寺田's 学びを成長につなぐフォーカス発想のススメ
卵を立てるな!
今時のビジネス書は非常におもしろいですよね。
1つのテーマに絞って丁寧に解説してあり、具体的な話が中心。しかも文字が少なくて読みやすい割に、気づきが多い。
ある意味で、ビジネス書はこの10年で非常に進化しています。
そして、この進化が私たちを甘やかしているのもまた事実。
乗り物が進化して、人間の足腰が弱くなりました。
コンピューター技術が進化して、人間の計算力が弱くなりました。
ワープロが進化して、日本人の漢字書き取り力が弱くなりました。
ツールが進化するというのは、めんどうなことを代わりにやってくれるってことなので、その機能が退化していくのは、ある意味で必然。
でも、それは人間の「退化」を促しているのではなく、人間が「新しいステージへの進化」することを応援してくれているんですよね。
カメラのオートフォーカス機能や露出補正機能が進化したおかげで、私たちは「構図」という芸術的な部分にフォーカスできるようになりました。
エクセルなどの表計算ソフトが進化したおかげで、私たちは、数字をどう処理・分析し、どう見せるかという部分にフォーカスできるようになりました。
メール、ワープロの進化のおかげで、私たちは、気持ちをどう表現するか、どうしたらよりよく伝わるかという部分にフォーカスできるようになりました。
で、ビジネス書が進化したおかげで、私たちは、どこにフォーカスできるようになったのでしょうか?
進化したビジネス書を、ただ楽しみ、満足しているだけでは、「新しいステージへの進化」は得られません。
今から500年ほど前に、コロンブスが卵を立てて見せてくれました。
今や「コロンブスの卵」という言葉と逸話を初めて聞くと「おー、すげー!」と感心します。「目からウロコ」の話でわくわくするかも知れません。そして、この言葉を知っている人で、卵を立てられない人はいません。

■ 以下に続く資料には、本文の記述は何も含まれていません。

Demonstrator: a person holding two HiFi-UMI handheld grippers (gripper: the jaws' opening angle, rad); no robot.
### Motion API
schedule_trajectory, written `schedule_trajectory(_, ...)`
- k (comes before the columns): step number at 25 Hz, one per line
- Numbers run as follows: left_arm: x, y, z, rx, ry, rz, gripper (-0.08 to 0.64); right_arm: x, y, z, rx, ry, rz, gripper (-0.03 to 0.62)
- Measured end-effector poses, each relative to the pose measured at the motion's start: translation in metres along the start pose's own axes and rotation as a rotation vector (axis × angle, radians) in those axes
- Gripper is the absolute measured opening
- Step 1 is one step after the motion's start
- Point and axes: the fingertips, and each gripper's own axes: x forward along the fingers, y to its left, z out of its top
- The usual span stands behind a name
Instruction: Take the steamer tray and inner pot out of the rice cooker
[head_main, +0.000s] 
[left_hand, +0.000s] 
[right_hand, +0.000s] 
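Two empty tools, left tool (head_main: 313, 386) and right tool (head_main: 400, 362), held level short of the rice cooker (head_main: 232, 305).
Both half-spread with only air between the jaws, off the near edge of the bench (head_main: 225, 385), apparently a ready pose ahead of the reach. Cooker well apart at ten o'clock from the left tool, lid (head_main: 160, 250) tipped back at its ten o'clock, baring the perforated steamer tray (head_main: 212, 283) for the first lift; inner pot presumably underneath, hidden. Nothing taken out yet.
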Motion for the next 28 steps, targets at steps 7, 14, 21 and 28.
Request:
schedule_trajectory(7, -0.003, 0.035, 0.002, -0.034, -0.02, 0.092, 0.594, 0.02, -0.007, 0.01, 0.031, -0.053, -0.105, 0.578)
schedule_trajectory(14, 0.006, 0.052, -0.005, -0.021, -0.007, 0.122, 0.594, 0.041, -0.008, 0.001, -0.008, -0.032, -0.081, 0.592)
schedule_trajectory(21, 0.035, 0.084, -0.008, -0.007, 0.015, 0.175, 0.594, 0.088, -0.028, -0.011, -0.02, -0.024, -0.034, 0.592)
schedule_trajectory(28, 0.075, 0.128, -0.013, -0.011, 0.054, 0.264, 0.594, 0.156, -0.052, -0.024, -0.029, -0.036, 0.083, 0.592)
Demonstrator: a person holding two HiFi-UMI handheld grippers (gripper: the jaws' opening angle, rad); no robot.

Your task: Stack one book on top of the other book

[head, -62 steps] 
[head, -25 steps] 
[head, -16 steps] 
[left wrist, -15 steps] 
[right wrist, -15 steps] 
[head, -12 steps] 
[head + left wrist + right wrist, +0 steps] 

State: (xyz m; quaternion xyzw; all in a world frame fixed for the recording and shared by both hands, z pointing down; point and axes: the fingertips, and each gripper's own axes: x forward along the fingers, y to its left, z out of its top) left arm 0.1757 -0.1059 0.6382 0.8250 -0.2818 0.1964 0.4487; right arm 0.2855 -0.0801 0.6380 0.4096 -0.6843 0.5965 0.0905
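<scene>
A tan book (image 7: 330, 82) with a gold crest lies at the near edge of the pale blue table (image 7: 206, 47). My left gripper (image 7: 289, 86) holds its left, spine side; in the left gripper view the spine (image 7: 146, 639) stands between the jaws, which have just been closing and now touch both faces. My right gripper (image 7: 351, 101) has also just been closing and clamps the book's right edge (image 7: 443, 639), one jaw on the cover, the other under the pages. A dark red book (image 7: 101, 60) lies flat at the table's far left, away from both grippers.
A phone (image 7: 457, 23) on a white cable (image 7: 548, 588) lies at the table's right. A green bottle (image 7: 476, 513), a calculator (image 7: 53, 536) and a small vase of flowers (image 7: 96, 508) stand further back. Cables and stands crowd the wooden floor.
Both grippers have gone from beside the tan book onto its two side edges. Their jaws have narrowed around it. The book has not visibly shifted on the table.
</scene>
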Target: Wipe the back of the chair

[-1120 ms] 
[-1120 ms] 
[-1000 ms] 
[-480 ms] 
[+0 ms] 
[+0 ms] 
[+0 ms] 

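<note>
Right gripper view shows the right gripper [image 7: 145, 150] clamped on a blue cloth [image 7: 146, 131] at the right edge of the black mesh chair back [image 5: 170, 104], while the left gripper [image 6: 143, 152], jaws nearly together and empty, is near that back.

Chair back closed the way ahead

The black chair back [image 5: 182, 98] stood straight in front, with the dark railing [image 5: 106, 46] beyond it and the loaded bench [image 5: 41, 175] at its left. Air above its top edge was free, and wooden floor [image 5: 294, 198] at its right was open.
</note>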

でも、現実のビジネスの世界で、本当に卵を立てる機会なんてものは、ほとんどありません。
「コロンブスの卵」の話を知った私たちは、その上でどういう進化をしなければならないのか。そこが問われます。
で、ふたたびビジネス書の進化のお話。
ビジネス書で語られていることを、そのまま実践してうまくいくことはほとんどありません。実践すらしなければ、読んだことが知恵になるはありません。何度も繰り返し読まなければ、知識にすらなることはありません。
そこにあるのは「おー、すげー!」、「目からウロコ!」というわくわく感だけ。
ビジネス書が進化した分、私たちの読書が進化しなければならないとしたら、今、求められているのはいったい何なのか。ちょっと考えたいところです。